WHAT YOU HAVE TO DO
A single number is required: the count of lines in the entries below that include the word "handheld".

THE DATA
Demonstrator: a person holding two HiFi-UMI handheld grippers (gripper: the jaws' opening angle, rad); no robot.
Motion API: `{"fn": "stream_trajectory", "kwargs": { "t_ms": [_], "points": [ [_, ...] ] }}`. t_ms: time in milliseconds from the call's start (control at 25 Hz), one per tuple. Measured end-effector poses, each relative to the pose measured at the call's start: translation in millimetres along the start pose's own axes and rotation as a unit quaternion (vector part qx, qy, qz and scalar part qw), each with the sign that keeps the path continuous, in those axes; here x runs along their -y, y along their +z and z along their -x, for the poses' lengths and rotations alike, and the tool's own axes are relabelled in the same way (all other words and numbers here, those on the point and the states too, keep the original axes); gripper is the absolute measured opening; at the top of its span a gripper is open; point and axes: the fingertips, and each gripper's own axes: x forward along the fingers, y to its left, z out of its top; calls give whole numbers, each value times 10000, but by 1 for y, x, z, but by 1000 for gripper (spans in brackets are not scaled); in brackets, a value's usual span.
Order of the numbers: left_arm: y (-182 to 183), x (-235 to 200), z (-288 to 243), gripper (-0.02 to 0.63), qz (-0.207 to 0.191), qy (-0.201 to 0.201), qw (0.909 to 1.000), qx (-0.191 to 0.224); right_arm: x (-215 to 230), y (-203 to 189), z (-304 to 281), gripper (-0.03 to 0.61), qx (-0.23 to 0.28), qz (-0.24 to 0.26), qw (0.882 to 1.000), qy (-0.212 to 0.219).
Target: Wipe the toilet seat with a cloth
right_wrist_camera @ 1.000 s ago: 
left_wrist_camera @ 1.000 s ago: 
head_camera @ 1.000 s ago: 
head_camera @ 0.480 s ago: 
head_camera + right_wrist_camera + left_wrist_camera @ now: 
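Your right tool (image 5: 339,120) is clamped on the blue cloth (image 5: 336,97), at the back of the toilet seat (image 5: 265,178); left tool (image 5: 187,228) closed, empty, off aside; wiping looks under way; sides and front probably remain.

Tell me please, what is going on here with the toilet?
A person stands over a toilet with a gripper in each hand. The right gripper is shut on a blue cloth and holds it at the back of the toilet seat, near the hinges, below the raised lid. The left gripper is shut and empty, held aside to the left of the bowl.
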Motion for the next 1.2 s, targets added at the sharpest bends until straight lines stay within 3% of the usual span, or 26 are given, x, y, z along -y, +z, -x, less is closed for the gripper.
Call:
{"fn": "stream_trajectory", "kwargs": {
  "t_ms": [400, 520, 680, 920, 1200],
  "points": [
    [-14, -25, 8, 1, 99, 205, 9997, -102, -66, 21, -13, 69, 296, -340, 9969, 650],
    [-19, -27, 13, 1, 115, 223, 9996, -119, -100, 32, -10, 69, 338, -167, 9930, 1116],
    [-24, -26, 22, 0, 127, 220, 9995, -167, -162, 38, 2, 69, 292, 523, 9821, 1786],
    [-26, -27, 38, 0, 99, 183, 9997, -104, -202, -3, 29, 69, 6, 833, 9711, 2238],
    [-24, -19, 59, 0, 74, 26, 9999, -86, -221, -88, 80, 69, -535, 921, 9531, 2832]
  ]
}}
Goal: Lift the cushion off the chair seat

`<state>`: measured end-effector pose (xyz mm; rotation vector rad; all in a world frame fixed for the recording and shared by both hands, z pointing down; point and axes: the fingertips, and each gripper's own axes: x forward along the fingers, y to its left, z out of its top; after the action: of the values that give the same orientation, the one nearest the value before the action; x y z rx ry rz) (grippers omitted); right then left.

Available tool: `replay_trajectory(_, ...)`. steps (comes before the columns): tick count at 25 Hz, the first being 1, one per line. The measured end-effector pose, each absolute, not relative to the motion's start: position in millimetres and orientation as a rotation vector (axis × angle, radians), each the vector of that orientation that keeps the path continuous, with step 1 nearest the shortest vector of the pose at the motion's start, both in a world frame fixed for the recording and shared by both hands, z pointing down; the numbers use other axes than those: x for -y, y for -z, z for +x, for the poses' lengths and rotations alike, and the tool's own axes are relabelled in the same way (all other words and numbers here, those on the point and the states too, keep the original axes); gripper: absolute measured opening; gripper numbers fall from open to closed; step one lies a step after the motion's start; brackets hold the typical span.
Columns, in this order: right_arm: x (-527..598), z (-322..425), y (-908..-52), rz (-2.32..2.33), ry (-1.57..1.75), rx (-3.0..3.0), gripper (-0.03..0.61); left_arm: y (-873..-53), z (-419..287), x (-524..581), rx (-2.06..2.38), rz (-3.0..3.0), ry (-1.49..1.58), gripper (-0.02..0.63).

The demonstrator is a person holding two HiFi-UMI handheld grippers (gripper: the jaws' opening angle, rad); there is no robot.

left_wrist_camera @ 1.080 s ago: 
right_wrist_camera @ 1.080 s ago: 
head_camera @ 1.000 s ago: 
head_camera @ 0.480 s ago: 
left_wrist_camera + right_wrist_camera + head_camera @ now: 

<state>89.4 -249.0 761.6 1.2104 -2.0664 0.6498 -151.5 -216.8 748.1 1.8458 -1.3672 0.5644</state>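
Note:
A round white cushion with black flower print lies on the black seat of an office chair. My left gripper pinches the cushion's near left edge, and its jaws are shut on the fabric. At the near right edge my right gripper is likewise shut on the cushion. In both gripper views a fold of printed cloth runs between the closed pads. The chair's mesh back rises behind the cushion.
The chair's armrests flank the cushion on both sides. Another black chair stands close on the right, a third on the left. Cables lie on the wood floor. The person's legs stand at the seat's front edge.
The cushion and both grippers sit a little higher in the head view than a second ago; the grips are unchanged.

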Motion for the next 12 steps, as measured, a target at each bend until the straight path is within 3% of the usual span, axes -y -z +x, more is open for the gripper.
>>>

RESULT OF THE TASK
2